La chiamata a testimoniare l’Evangelo
17 dicembre 2014
Un giorno una parola – commento a II Timoteo 1, 8
Non ho celato la tua benevolenza né la tua verità alla grande assemblea.
(Salmo 40,10)
Non aver dunque vergogna della testimonianza del nostro Signore, né di me, suo carcerato; ma soffri anche tu per il vangelo, sorretto dalla potenza di Dio.
(II Timoteo 1, 8)
I brani biblici che vengono proposti per la nostra riflessione ci prospettano due differenti scenari. In uno si tratta di rendere testimonianza di fronte a una grande assemblea. Probabilmente non è un'assemblea ostile. Potrebbe, forse, intimorire il testimone, ma questi assolve con coraggio e senza reticenze il suo compito di testimone della benevolenza e della verità di Dio.
Il secondo scenario appare ostile, tanto da richiamare la possibilità di soffrire per il vangelo. Parla di sofferenza, probabilmente Paolo, lo scrittore che si trova in carcere per avere annunciato il vangelo, per averlo testimoniato senza cedere alla vergogna che i suoi oppositori volevano incutergli.
Due scenari che nel corso della storia, e ancora oggi, si ripresentano ai singoli credenti e alle chiese. Abbiamo evidenze di credenti che hanno annunciato le grandi opere di Dio nei parlamenti, nazionali e internazionali, nelle grandi assemblee delle chiese, nei grandi raduni. Abbiamo anche evidenze di testimonianze alla fede cristiana rese in ambienti segnati da persecuzione religiosa, con rischi concreti per la propria libertà e finanche per la propria vita.

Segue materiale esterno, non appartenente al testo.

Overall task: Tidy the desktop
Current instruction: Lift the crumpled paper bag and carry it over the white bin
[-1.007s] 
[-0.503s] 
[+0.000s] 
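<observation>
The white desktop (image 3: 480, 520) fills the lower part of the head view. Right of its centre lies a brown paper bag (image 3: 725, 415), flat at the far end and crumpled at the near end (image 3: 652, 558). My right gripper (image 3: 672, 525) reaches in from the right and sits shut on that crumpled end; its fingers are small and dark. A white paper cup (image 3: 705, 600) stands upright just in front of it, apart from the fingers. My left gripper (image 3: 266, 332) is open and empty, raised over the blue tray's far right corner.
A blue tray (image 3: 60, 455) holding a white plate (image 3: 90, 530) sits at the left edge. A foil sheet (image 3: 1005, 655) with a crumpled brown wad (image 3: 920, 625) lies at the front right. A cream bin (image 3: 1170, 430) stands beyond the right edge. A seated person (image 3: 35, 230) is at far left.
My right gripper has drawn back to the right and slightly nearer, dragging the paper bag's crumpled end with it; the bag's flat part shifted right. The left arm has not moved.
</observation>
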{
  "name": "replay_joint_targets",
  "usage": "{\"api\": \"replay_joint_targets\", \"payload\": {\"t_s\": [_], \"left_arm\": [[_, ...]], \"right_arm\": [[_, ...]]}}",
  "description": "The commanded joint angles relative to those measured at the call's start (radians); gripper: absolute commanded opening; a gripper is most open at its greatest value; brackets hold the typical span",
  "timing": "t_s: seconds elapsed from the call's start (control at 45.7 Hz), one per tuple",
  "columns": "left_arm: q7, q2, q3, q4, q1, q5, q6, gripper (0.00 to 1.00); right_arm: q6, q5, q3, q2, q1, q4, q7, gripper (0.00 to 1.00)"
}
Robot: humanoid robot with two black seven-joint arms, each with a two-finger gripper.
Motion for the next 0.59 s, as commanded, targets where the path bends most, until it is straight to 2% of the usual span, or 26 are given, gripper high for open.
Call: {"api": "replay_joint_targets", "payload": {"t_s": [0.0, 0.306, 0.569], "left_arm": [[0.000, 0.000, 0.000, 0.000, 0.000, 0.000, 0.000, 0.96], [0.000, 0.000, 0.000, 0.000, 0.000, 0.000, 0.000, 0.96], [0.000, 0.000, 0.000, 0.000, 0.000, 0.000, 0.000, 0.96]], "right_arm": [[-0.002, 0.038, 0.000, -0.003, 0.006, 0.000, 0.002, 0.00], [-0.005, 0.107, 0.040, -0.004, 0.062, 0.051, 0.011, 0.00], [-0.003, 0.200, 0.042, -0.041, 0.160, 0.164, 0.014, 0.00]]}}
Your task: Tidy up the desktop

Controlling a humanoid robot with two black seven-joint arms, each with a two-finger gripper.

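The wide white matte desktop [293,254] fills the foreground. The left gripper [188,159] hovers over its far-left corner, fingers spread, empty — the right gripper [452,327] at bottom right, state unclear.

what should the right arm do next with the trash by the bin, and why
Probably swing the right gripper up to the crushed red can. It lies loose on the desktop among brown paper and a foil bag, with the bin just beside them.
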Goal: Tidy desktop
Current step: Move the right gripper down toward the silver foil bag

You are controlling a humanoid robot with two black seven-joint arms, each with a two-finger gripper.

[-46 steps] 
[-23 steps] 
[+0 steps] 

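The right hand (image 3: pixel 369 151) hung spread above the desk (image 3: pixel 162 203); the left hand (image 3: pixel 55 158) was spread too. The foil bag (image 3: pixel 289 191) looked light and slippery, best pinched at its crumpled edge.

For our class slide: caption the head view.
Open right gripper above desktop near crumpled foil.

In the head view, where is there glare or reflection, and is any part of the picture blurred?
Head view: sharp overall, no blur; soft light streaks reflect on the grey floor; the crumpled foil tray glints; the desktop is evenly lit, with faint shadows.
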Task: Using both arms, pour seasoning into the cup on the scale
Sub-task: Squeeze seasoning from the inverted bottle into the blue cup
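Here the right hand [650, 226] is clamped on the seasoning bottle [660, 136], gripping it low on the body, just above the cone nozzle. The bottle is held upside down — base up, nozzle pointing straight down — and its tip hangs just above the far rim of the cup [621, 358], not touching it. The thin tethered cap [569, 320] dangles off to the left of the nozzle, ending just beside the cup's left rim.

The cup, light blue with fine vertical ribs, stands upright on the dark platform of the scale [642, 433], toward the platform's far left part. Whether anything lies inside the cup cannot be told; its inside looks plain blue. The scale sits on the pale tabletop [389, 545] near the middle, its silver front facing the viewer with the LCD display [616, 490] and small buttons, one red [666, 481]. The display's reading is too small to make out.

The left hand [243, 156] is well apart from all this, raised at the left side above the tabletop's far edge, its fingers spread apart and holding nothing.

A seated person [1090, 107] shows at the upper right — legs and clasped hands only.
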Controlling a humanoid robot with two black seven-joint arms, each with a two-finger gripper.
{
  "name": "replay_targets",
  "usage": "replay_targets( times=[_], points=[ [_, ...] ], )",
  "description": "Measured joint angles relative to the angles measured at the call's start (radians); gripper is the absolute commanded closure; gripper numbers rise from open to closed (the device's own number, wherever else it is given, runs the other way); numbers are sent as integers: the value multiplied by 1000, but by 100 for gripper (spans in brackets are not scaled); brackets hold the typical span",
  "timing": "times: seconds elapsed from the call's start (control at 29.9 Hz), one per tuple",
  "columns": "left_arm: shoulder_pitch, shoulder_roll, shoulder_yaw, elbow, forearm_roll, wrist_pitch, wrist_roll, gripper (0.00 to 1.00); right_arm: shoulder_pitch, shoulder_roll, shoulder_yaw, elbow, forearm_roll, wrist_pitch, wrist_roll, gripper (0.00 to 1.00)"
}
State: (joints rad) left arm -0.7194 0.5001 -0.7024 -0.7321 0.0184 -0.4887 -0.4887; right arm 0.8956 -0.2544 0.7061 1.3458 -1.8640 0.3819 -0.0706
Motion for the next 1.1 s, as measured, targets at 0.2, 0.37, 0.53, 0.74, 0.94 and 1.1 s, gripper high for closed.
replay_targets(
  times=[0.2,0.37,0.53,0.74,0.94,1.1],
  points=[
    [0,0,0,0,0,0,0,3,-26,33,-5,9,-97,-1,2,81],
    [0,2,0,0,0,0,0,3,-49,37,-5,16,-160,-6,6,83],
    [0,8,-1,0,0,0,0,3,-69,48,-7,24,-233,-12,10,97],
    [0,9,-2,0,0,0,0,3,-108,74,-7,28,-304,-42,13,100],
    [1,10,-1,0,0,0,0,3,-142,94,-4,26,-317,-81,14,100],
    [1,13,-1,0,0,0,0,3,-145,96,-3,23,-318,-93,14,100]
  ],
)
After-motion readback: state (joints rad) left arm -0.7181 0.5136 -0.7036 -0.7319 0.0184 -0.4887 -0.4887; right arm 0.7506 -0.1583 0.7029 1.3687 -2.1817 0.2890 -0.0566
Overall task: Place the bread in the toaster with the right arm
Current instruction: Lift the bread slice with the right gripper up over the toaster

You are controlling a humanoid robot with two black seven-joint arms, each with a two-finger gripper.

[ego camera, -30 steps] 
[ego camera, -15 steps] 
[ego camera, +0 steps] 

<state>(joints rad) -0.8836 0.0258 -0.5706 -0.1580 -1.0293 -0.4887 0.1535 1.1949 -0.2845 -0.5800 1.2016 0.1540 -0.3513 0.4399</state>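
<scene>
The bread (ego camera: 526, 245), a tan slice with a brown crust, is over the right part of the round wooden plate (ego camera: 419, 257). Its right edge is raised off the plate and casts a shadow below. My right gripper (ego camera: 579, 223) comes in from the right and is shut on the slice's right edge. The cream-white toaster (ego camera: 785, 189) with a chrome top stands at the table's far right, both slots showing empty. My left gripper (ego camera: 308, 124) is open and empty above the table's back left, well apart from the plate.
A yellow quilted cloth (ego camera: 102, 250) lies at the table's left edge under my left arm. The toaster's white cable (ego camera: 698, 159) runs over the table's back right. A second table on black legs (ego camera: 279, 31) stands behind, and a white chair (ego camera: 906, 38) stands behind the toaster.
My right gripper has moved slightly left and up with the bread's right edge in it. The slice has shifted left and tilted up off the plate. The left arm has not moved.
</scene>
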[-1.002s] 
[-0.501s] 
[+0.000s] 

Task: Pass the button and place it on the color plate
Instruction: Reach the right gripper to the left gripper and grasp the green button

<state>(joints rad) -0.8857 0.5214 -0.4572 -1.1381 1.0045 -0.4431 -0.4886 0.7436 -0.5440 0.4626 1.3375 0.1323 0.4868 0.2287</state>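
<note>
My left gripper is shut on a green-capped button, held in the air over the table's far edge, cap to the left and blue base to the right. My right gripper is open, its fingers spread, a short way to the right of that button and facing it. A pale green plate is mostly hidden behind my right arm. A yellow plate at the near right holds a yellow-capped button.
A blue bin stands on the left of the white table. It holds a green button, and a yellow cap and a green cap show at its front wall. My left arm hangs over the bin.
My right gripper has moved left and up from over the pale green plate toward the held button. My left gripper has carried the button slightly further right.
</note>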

Ci piace immaginare un terzo scenario che non ha del grandioso o del tragico, ma è fatto di costanza e di forza nel superare il senso di vergogna che altri vogliono incutere. È là, nella casa, sul lavoro, nella scuola, dove ogni persona credente è chiamata a testimoniare dell'evangelo, delle grandi opere di Dio. Lo potrà fare attingendo al proprio vissuto e alla propria comprensione dell'amore di Dio.